Tunisie-Allemagne : La dignité d’abord
« Il est rare qu’Angela Merkel consacre son court message vidéo publié chaque week-end sur Internet à l’un de ses rendez-vous diplomatiques de la semaine à venir », écrivait le journal Le Monde. Mais tel fut le cas, samedi 11 février, trois jours avant l’arrivée du chef du gouvernement Youssef Chahed en visite officielle à Berlin. La chancelière allemande, en difficulté dans son pays en raison des questions de l’immigration et du terrorisme, entendait discuter avec son homologue tunisien, « calmement et respectueusement, des possibilités qui existent dans ce domaine». Elle entendait, également, faire pression sur la Tunisie pour « l’installation des camps en pour y accueillir les migrants sauvés au cours de leur traversée de la Méditerranée et empêcher ainsi leur arrivée en Europe », moyennant des aides substantielles. Certains observateurs ont, même, vu dans ce message une forme de menace à peine voilée. D’autant plus que le ton a été donné dans une dépêche de l’AFP reprises dans plusieurs médias allemands mais européens également : « la Tunisie doit cesser de bloquer les expulsions de ses ressortissants et aider à juguler la migration vers l'Europe ».
Fin de non-recevoir
Mais la chancelière fut surprise d’apprendre, par voie de presse, la réponse de la Tunisie avant de rencontrer Youssef Chahed. Ce dernier a déclaré dans une interview publiée, mardi dans le journal Bild que « la solution doit être trouvée avec la Libye où les passeurs profitent du chaos et de l'absence d'un Etat fonctionnel ». Une fin de non recevoir pure et simple qui a dû froisser Merkel et la mettre dans de mauvais draps. En effet, la Tunisie n’est pas une terre de transit pour les migrants. Elle ne sera pas, non plus, une terre d’accueil. Au cours de sa rencontre avec la chancelière allemande, Youssef Chahed a réussi à la « forcer » à faire machine arrière cette revendication allemande. Il est à rappeler que cette idée de création de camps d’accueil en Libye ou dans un pays voisin, où seraient rassemblés les demandeurs d’asile en Europe a été discutée au cours de la réunion des ministres de l’intérieur de l’Union européenne à Malte.

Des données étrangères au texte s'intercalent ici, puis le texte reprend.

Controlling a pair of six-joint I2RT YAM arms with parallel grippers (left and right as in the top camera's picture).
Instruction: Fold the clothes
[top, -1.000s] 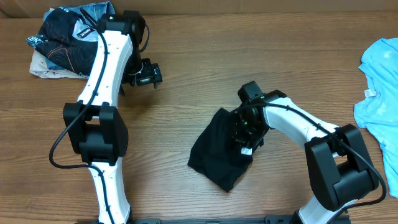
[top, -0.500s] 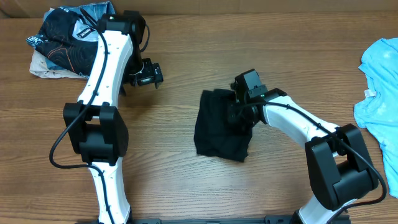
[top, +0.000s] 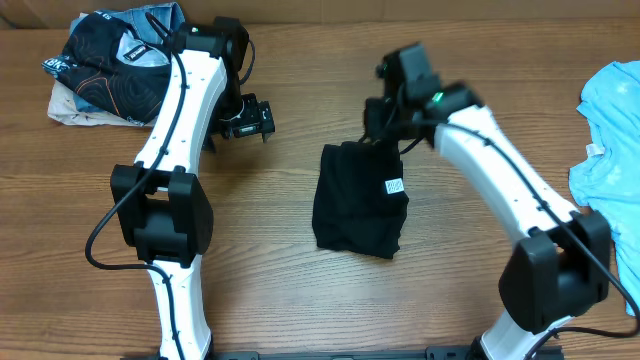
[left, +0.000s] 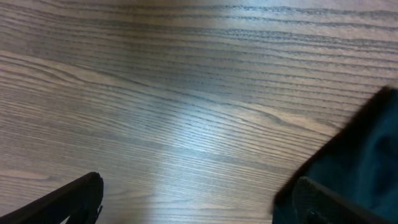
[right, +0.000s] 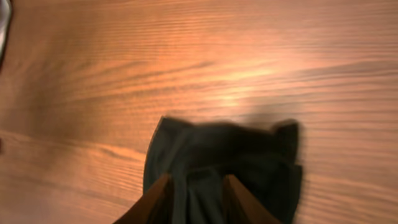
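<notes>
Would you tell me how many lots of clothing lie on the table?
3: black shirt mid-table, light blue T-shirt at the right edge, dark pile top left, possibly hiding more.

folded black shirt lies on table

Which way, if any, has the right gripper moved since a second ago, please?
Yes: the right gripper moved toward the table's far edge.

Brown wood-grain tabletop. Centre: folded black fabric shirt. Right edge: crumpled light blue fabric T-shirt. Far left: heap of dark printed garments.
</notes>
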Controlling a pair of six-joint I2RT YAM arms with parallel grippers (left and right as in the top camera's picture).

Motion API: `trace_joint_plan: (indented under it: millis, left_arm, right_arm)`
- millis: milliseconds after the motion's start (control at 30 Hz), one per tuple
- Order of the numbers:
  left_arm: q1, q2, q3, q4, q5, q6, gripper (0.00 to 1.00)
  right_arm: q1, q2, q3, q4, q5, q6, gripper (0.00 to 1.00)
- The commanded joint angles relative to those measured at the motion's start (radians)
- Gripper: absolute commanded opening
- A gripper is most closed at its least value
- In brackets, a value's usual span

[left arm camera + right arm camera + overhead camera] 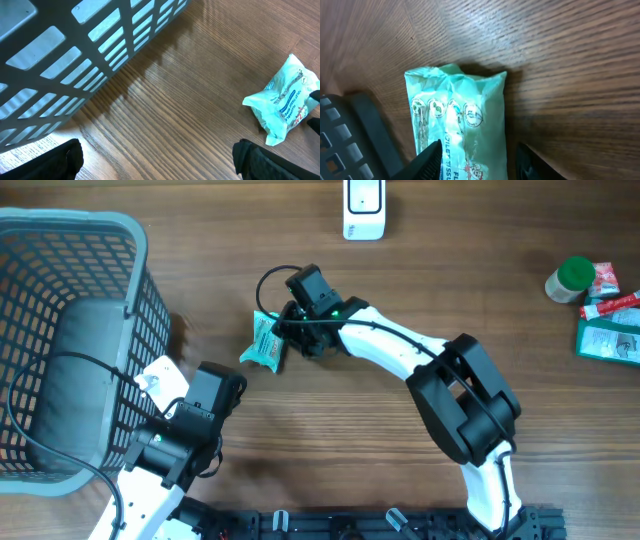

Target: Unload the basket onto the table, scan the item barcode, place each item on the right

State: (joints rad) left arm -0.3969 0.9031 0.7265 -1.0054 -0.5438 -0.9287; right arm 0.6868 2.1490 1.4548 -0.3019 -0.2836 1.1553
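Straddling the one tissue packet [457, 130], right fingers [427, 162] may be gripping it, cannot tell; left fingers [60, 160] gape apart.

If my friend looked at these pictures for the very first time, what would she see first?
Probably the mint-green packet in the middle of the table, with the right gripper reaching down so one finger stands on each side of it. Next comes the big grey basket filling the left edge, and then a small white device at the top edge.
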Motion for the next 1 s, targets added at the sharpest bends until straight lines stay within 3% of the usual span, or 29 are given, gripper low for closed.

Les Allemands, choqués par l’attentat perpétré par un tunisien, Anis Amri, radicalisé dans une prison italienne, contre un marché de Noel fin décembre dernier, veulent à tout prix expulser les demandeurs d’asile tunisiens déboutés, voire et dont le nombre avoisine les 1.200. Ils accusent les autorités tunisiennes «de freiner les expulsions des sans-papiers, en particulier s’agissant de personnes liées à la mouvance salafiste». Or le gouvernement tunisien réclame «des preuves limpides de la nationalité tunisienne» avant d’accorder à un sans-papiers les documents nécessaires à son retour au pays. Car, ces derniers ne disposent d’aucune pièce d’identité et certains d’entre eux pourraient se faire passer pour des Tunisiens. Avec le risque d’infiltration de terroristes chassés de Syrie après la défaite de Daesh.
Pas à n’importe quel prix
Certes, l’Allemagne « veut aider » la Tunisie « à stabiliser la démocratie à longue échéance », comme l’a écrit le journal Frankfurter Allgemeine Zeitung, mais pas à n’importe quel prix. A sept mois des élections législatives, « la priorité de Berlin sur le terrain de l’immigration est clairement aux expulsions, alors qu’une partie de l’opinion fait part de son inquiétude face à l’immigration ». En mars 2016, Merkel a dépêché son ministre de l’intérieur Thomas de Maizière dans les trois capitales maghrébines, Rabat, Alger et Tunis, afin de conclure « des accords bilatéraux prévoyant davantage d’aide au développement en échange de procédures facilitées de rapatriement des expulsés » dans ces pays classés « sûrs » par Berlin. S’il a trouvé un terrain d’entente avec le Maroc, il a été débouté par l’Algérie et n’avait pu se mettre d’accord que sur « un projet pilote de réinsertion dans leur pays d’origine de 20 Tunisiens expulsés d’Allemagne ».
En 2016, 116 ressortissants tunisiens ont été renvoyés en Tunisie dans des vols charters qui ont atterri à l’aéroport Enfidha. Trop peu pour les autorités allemandes qui veulent accélérer les procédures et proposent, même, des aides aux expulsés qui leur permettront de refaire leur vie chez eux. Or, dans cette situation, les intérêts ne doivent pas primer la dignité. Accepter les conditions au détriment de l’intérêt national, se soumettre aux pressions sous prétexte que « le pays est fragile », au détriment notre dignité, porterait un coup fatal à l’intégrité de l’Etat et à son indépendance.